• AIM OF THE TASK
Output the lines of the records below exactly, beginning at their first line and ending at the line with "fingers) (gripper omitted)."; include no pictures.

** THE INPUT follows **

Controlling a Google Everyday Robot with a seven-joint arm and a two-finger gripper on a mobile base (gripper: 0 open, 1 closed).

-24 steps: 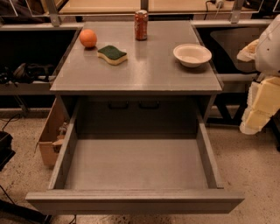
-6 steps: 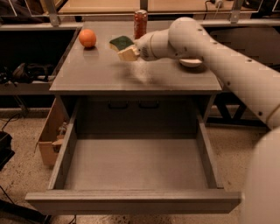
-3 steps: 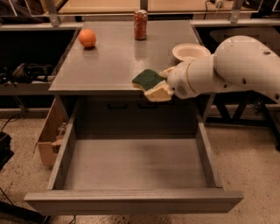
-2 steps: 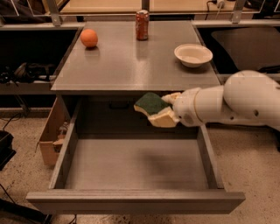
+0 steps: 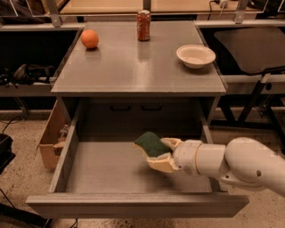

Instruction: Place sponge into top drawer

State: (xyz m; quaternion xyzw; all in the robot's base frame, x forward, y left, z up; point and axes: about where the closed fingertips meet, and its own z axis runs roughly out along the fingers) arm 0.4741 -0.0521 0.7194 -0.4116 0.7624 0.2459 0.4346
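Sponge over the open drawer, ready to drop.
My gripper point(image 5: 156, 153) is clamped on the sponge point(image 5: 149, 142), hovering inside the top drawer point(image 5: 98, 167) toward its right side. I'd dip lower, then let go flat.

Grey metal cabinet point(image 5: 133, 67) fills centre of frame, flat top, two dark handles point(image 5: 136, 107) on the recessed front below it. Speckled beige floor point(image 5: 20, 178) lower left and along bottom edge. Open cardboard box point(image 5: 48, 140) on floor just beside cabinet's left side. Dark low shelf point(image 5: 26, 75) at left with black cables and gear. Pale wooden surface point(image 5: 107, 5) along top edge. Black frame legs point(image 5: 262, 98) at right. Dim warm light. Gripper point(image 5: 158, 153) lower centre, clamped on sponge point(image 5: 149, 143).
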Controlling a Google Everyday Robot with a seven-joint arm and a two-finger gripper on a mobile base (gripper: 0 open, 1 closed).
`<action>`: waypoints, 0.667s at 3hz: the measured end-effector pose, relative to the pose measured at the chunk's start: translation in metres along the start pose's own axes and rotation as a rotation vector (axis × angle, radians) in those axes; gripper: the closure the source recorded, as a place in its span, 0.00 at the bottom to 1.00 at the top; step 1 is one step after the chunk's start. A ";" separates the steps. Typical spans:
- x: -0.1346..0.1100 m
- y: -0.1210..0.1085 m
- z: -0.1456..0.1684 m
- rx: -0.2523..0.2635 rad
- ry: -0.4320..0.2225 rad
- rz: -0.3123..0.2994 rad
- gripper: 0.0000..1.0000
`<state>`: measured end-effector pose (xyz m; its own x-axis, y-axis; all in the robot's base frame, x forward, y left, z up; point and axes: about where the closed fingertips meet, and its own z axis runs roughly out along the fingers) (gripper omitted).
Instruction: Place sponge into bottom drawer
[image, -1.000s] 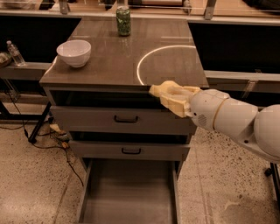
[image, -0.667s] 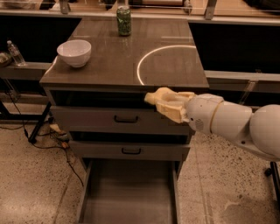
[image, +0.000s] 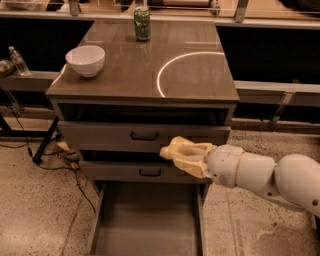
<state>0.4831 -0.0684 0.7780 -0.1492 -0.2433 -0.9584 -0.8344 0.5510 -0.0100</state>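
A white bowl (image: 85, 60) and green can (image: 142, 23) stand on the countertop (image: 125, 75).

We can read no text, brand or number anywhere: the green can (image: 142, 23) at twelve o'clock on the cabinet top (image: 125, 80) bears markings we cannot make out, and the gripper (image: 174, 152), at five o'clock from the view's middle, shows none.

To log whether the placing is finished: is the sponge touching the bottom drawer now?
Apart. The camera view shows the gripper holding the sponge before the middle drawer front, and the bottom drawer lies open lower down, its floor bare.
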 end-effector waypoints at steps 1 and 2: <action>0.063 0.012 0.019 -0.041 0.041 -0.055 1.00; 0.120 0.021 0.033 -0.024 0.094 -0.107 1.00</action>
<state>0.4653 -0.0594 0.6538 -0.1067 -0.3743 -0.9212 -0.8604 0.4990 -0.1031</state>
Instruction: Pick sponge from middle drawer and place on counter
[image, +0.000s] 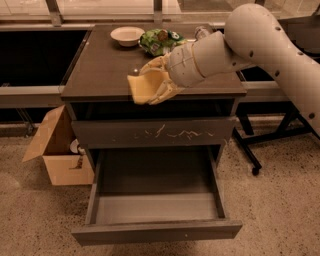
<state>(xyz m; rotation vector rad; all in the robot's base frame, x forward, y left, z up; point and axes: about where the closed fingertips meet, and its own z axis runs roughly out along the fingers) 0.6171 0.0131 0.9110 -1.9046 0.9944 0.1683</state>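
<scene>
My gripper (150, 82) is shut on the yellow sponge (139, 88) and holds it over the front edge of the counter (105, 70), just above the dark top slab. The pale padded fingers (161, 90) wrap the sponge's right side. The middle drawer (155, 210) stands pulled open below, its grey floor bare. Above it is the closed drawer front with pale scratches (165, 134).
A white bowl (127, 35), a green chip bag (161, 41) and a clear bottle (201, 32) sit at the back of the counter. An open cardboard box (60, 150) stands on the floor left of the cabinet. A black stand's legs (260, 145) are at the right.
</scene>
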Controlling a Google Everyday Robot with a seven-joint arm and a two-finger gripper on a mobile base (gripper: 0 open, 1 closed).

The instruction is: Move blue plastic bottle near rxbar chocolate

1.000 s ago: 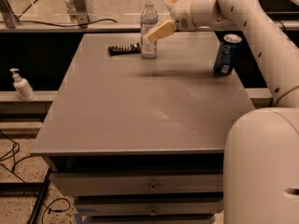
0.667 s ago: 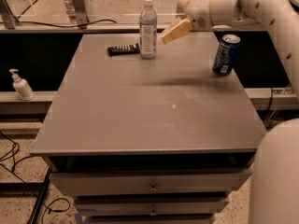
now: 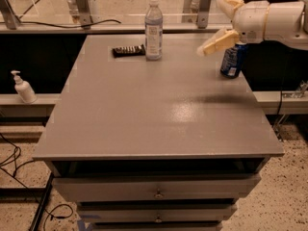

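Observation:
The blue plastic bottle point(image 3: 153, 29), clear with a white cap and a blue-and-white label, stands upright at the back of the grey table point(image 3: 154, 124). The rxbar chocolate point(image 3: 128, 50), a flat dark wrapper, lies just left of the bottle's base, almost touching it. My gripper point(image 3: 209, 27) hangs above the table's back right, well to the right of the bottle. It is open and holds nothing.
A dark blue soda can point(image 3: 232, 59) stands at the table's right edge, partly behind my gripper. A white pump dispenser point(image 3: 22, 87) sits on a low ledge to the left. Drawers point(image 3: 156, 192) are below the front edge. Metal stands are behind the table.
My gripper was at the bottle one second ago. It has drawn back to the right, away from the bottle. The bottle stays upright beside the bar.

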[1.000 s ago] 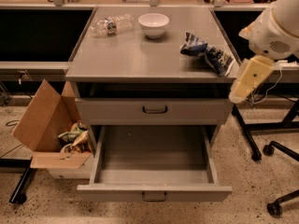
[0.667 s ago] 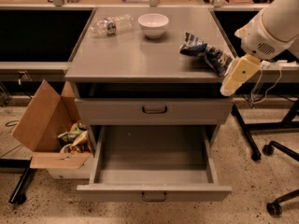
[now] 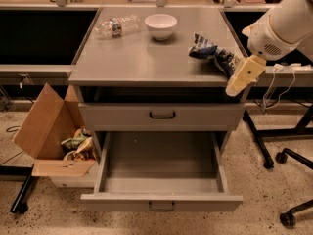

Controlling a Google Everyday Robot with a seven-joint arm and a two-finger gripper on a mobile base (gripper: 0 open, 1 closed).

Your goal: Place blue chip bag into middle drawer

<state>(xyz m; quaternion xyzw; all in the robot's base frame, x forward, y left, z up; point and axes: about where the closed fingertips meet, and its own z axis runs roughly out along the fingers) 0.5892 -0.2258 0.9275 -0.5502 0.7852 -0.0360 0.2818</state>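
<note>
- Grey matte tabletop (image 3: pixel 146 58) carries the crumpled blue foil bag (image 3: pixel 215 55) near its right edge, not yet grasped.
- My gripper (image 3: pixel 234 87) hangs just beside it, off that edge; open or closed, I cannot tell.
- Next, I judge: reach over and pinch the crinkly foil.
- Below, the drawer (image 3: pixel 195 203), shallow grey metal, stands pulled out.

Warm, even light falls from overhead on the grey cabinet top (image 3: pixel 146 58), which carries a soft sheen. The white bowl (image 3: pixel 161 25) glows brightest. Shadow pools at the back of the open middle drawer (image 3: pixel 161 168). The gripper (image 3: pixel 234 87), at the top's right front corner, is lit pale cream.
</note>
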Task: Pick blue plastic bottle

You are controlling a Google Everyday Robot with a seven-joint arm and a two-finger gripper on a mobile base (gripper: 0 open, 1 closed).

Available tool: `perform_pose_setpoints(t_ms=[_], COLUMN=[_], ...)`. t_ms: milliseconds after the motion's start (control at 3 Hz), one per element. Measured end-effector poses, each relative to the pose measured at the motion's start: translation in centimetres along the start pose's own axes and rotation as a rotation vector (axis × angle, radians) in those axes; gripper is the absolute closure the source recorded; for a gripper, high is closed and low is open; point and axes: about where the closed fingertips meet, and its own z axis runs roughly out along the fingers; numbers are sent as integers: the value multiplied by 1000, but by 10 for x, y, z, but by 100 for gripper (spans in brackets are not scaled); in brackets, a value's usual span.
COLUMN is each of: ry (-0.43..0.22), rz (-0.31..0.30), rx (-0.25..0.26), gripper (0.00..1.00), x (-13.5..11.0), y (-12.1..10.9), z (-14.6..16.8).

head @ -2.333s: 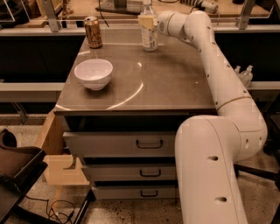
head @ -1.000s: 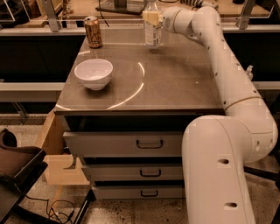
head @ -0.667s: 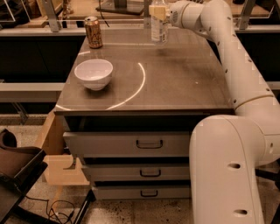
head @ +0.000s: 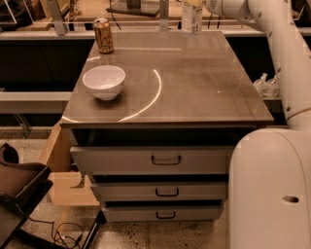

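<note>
1. The claw [head: 203, 4] is up at the top edge of the view, over the far right corner of the table [head: 194, 97]. It is mostly cut off there, so I cannot tell whether it is open, closed or gripping.
2. The bottle [head: 192, 19] is right against the claw, on its left side. It stands upright with its long axis vertical, and its cap is out of view above.
3. The bottle's base shows level with the table's far edge. I cannot tell whether it rests on the table or hangs just clear of it.
4. My judgement is that the pick turns on this one contact. The claw meets the bottle from the side, high up on its body, so a straight lift would suit it, provided the grip is sound.
5. The arm [head: 286, 53] is the only one, and it reaches in from the right, along the table's right edge.
6. The can [head: 103, 35] stands upright at the far left corner, well apart from the bottle.
7. The bowl [head: 104, 81] sits near the left edge, in front of the can, and it is empty.
8. The drawers [head: 165, 160] under the table do not show their contents.
</note>
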Motion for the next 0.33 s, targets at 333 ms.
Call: perform_pose_setpoints(t_ms=[333], ry=[-10], rz=[-30], rx=[8], gripper=[100], x=[-23], y=[-1], z=[-19])
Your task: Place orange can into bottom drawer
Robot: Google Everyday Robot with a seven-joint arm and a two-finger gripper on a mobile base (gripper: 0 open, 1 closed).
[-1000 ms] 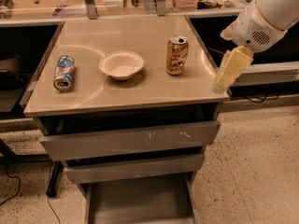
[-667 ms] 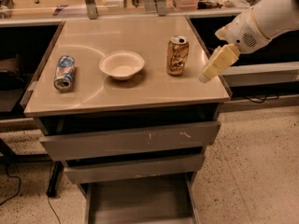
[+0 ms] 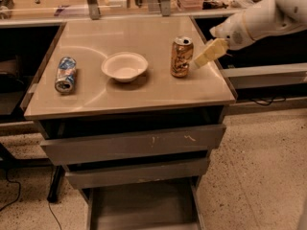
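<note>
The orange can (image 3: 182, 57) stands upright on the tan table top (image 3: 144, 92), right of the middle. My gripper (image 3: 206, 54) comes in from the right on a white arm and sits just right of the can, at about its height, close to it or touching it. The bottom drawer (image 3: 144, 207) is pulled out at the foot of the cabinet, with a bare grey floor.
A white bowl (image 3: 124, 66) sits left of the orange can. A crushed blue-and-white can (image 3: 65, 74) lies near the table's left edge. Two upper drawers (image 3: 134, 145) stick out slightly above the bottom one. Shelves and clutter stand behind the table.
My gripper has moved left and slightly up, from off the table's right edge to right beside the orange can. The can, bowl and drawers have not moved.
</note>
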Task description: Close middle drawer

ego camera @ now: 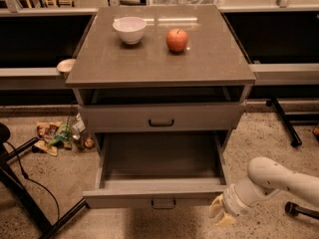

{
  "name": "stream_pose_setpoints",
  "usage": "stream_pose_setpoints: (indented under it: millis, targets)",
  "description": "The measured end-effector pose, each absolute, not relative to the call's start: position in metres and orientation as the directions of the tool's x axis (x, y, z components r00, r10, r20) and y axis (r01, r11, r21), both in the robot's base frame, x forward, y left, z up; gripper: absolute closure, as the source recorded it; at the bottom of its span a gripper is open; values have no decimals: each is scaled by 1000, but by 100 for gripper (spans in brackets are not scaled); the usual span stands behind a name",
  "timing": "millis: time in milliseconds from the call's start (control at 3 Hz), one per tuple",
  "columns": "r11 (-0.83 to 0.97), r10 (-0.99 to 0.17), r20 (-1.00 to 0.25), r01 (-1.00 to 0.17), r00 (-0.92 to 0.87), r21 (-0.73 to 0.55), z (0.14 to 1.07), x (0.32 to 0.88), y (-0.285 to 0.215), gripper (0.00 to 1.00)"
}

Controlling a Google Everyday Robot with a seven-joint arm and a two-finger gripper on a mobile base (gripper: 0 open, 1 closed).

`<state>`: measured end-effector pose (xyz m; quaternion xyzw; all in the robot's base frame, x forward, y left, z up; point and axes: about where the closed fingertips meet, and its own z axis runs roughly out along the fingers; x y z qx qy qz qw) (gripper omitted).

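Note:
The grey cabinet (159, 63) has its middle drawer (154, 192) pulled far out. Its empty grey inside shows, and a small dark pull (163, 202) sits at the centre of its front. The top drawer (161, 117) above it is shut. The lowest drawer is hidden under the open one. My gripper (222, 214), on the white arm (279, 180) coming from the right, is low at the open drawer's front right corner, just outside the front panel.
A white bowl (129, 30) and a red apple (177, 40) stand on the cabinet top. Litter (62, 136) lies on the floor to the left. Black stand legs (30, 203) are at lower left, and a chair base (284, 121) is at right.

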<state>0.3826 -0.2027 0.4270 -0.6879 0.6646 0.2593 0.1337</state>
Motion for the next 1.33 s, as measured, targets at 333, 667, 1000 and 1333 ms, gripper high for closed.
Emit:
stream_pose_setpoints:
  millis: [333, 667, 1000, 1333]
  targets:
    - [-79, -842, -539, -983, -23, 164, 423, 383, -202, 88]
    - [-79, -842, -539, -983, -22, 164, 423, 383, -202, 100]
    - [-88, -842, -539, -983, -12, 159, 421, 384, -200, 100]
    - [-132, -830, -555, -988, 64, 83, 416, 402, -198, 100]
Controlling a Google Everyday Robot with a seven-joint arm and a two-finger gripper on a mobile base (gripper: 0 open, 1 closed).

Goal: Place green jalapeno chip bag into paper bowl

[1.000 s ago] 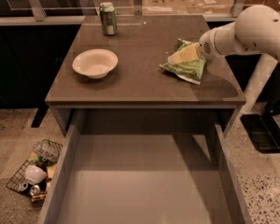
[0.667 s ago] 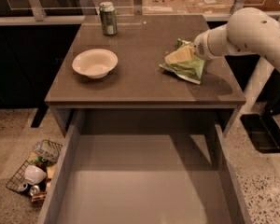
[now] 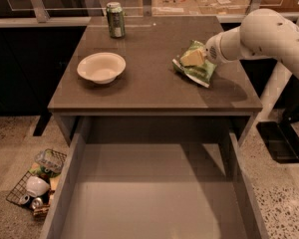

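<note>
Since a second ago the arm (image 3: 266,31) has edged slightly toward the bench's left, while the green jalapeno chip bag (image 3: 200,71) has hardly shifted and the other things stand where they were.

The brown bench (image 3: 154,91) fills the middle of the view. Under its front edge a wide drawer (image 3: 149,193) is pulled out. The white arm reaches in over the right edge. On the floor beyond the bench's front-left corner sits a wire basket (image 3: 37,183) of odds and ends.

The paper bowl (image 3: 101,66) rests upright near the left edge, about midway between back and front, with nothing in it. The chip bag lies crumpled near the right edge at about the same depth, well apart from the bowl. A green drink can (image 3: 115,20) stands upright at the back edge, toward the back-left corner.

The gripper (image 3: 193,58) is on top of the bag; whether it grips the bag or only touches it cannot be told.
</note>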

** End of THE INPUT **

• EXERCISE ANSWER
Controlling a Google Everyday Robot with a seven-joint arm and a two-finger gripper on a mobile base (gripper: 0 open, 1 closed).

-24 steps: 
-6 steps: 
-3 steps: 
-2 steps: 
+0 steps: 

Instruction: Place sponge into top drawer

State: (xyz m; quaternion xyzw; all in the robot's base frame, x forward, y left, z up; point and axes: about where the closed fingertips meet, and its own z axis runs roughly out along the fingers) arm 0.4741 -0.0521 0.7194 -0.4116 0.7624 0.2459 0.4346
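Sponge over the open drawer, ready to drop.
My gripper point(image 5: 156, 153) is clamped on the sponge point(image 5: 149, 142), hovering inside the top drawer point(image 5: 98, 167) toward its right side. I'd dip lower, then let go flat.

Grey metal cabinet point(image 5: 133, 67) fills centre of frame, flat top, two dark handles point(image 5: 136, 107) on the recessed front below it. Speckled beige floor point(image 5: 20, 178) lower left and along bottom edge. Open cardboard box point(image 5: 48, 140) on floor just beside cabinet's left side. Dark low shelf point(image 5: 26, 75) at left with black cables and gear. Pale wooden surface point(image 5: 107, 5) along top edge. Black frame legs point(image 5: 262, 98) at right. Dim warm light. Gripper point(image 5: 158, 153) lower centre, clamped on sponge point(image 5: 149, 143).
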Controlling a Google Everyday Robot with a seven-joint arm and a two-finger gripper on a mobile base (gripper: 0 open, 1 closed).
`<action>`: waypoints, 0.667s at 3hz: the measured end-effector pose, relative to the pose measured at the chunk's start: translation in metres along the start pose's own axes and rotation as a rotation vector (axis × angle, radians) in those axes; gripper: the closure the source recorded, as a place in its span, 0.00 at the bottom to 1.00 at the top; step 1 is one step after the chunk's start. A ";" separates the steps. Typical spans:
- x: -0.1346..0.1100 m
- y: -0.1210..0.1085 m
- z: -0.1456..0.1684 m
- rx: -0.2523..0.2635 rad
- ry: -0.4320..0.2225 rad
- rz: -0.3123..0.2994 rad
- gripper: 0.0000..1.0000
`<state>`: measured end-effector pose (xyz m; its own x-axis, y-axis; all in the robot's base frame, x forward, y left, z up; point and axes: about where the closed fingertips meet, and its own z axis runs roughly out along the fingers) (gripper omitted).

This response is done.